The first day the bridge was closed, my automatic pilot drove the car along the usual route. At the intersection, I was greeted by several large concrete barriers blocking the way. I shook my head, dismayed at the folly brought on by a faulty memory, and preceded along the detour several miles up the main road.

“You’re later than usual,” the receptionist at the front desk said.

“The bridge is out,” I replied, handing her my card.

“I figured as much,” she said. “That one little bridge is wreaking havoc in the lives of a lot of folks.”

Conversation in the locker room substantiated her observations. Many members were upset at the inconvenient lengthy detours. Not only did they have to go out of their way to get to the facility, but a majority of them had to backtrack miles to access alternative routes to their work in the city.

More than that, it soon became apparent that the closing of this one small bridge would result in major changes in traffic flow patterns. What had been a quick return home afterwards turned into a nightmare traffic jam from countless drivers seeking alternative routes.

As time goes on I realize other things: I will have to take my loads of leaves and brush to the landfill through the middle of town now. The increased distance will mean longer driving times and more gasoline consumption. This one little bridge construction project is going to drastically alter life as we know it for months to come.
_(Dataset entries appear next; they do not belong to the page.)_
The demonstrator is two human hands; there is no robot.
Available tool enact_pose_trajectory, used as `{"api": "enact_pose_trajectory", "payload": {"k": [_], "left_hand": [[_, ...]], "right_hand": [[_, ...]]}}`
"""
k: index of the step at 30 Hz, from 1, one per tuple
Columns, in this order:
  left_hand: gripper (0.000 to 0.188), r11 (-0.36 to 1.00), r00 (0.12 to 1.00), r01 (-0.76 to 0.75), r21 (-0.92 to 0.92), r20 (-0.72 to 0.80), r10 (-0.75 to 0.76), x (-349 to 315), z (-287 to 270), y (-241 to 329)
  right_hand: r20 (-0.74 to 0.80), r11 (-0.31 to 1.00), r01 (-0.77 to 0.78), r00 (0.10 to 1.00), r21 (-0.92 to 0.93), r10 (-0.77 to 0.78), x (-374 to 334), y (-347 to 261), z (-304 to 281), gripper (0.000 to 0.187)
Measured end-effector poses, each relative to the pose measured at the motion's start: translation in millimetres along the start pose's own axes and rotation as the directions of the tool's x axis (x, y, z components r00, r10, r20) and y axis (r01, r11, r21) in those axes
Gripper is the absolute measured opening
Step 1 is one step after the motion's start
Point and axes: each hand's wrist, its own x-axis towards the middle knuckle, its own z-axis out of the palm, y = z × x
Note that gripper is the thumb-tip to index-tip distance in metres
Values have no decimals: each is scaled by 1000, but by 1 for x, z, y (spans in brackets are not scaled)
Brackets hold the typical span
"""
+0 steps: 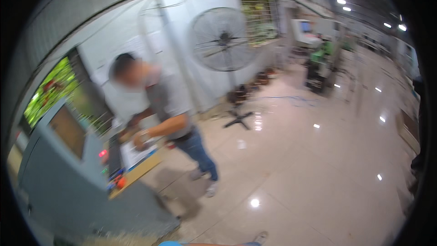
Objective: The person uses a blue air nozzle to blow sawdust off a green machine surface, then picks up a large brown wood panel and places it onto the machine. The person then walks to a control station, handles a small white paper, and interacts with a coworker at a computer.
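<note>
Neither of my hands shows. At the lower edge there is only a sliver of blue cloth (170, 243) with a thin skin-toned strip beside it, perhaps part of my arm, and a shoe (261, 237). To the left stands a grey-blue machine console (63, 155) with a dark screen (68, 130), lit red lamps and a keyboard (115, 157). A co-worker (170, 95) in a grey shirt and jeans leans over its wooden ledge (139, 173), hands over white papers (132, 152). An orange-red knob (120, 183) is at the ledge's near end.
A large pedestal fan (223, 38) stands by the wall, its crossed base (238, 120) on the shiny tiled floor (282, 168). Dark brownish parts line the wall. A blue cable (291, 98) lies on the floor near a green and white machine (318, 59). A brown board (407, 132) leans at right.
</note>
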Motion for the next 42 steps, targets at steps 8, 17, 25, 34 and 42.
{"api": "enact_pose_trajectory", "payload": {"k": [8,17,25,34,42], "left_hand": [[27,969,974,-28,-246,210,82,164,-140,72],[35,945,838,246,217,442,-319,434,-314,141],[45,781,894,426,-457,346,-285,595,-420,199],[43,969,935,209,132,263,-237,831,-646,250],[49,959,800,231,163,529,-282,1074,-834,356]], "right_hand": [[-115,978,196,976,67,-187,-35,70,-120,25],[-210,902,395,910,177,-357,100,84,-359,31],[138,855,238,932,462,-334,148,104,-596,62],[126,814,125,963,568,-236,266,67,-901,58],[-177,689,302,952,659,-248,312,56,-1170,60]]}}
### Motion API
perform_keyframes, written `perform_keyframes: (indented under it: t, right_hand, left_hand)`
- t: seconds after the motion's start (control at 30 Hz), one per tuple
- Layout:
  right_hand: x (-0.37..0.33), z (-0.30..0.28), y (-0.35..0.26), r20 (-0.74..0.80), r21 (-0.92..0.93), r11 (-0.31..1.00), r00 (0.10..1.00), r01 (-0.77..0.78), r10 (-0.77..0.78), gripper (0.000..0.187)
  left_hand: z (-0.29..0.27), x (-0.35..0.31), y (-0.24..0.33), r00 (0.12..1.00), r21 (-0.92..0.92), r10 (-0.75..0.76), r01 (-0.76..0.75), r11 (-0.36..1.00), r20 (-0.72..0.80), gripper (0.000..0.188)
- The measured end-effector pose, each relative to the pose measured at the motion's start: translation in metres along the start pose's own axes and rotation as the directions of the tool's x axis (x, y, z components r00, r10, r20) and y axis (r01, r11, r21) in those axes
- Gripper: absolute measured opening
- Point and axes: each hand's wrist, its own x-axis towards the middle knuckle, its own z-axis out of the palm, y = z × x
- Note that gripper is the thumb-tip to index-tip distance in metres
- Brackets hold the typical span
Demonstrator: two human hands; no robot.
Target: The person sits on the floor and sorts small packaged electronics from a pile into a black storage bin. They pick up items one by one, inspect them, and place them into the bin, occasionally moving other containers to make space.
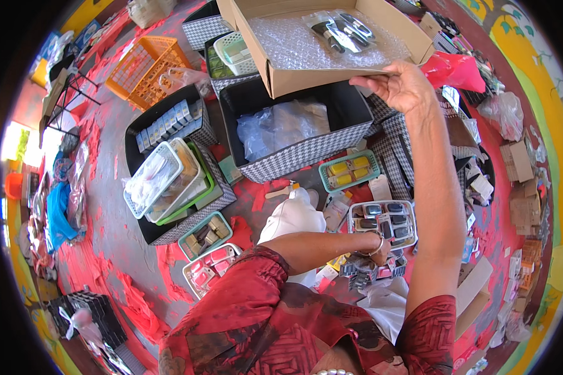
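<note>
My right hand (401, 86) is raised and grips the near right edge of a shallow cardboard box (331, 76). Bubble wrap (281, 47) lines the box. On the wrap lies a clear plastic bag (344, 32) of black and white items, too small to name. My left arm crosses my body to the right, and my left hand (378, 249) is low beside a white basket (413, 240) of dark packaged pieces. Grey and black small packs (360, 270) lie just under that hand. Its fingers are mostly hidden, so a hold cannot be made out.
Below the box stands a black-lined checked bin (306, 150) with clear plastic bags. Left of it, another bin (222, 200) holds small boxes and stacked baskets. A green basket (350, 172) has yellow packs. An orange crate (147, 69) is at far left, flattened cardboard (520, 187) at right.
</note>
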Motion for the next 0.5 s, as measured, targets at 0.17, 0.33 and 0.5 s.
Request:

You can still get to there from here, but it costs a bit more in time and effort.

It’s like that when we lose a significant person in our lives through a major relocation, illness or untimely death. Suddenly, the bridge is out. The way that we had taken for granted can be accessed no longer. We have to find alternative, less satisfactory routes.

Many times it takes a long time to rebuild the bridge. Some bridges never get rebuilt.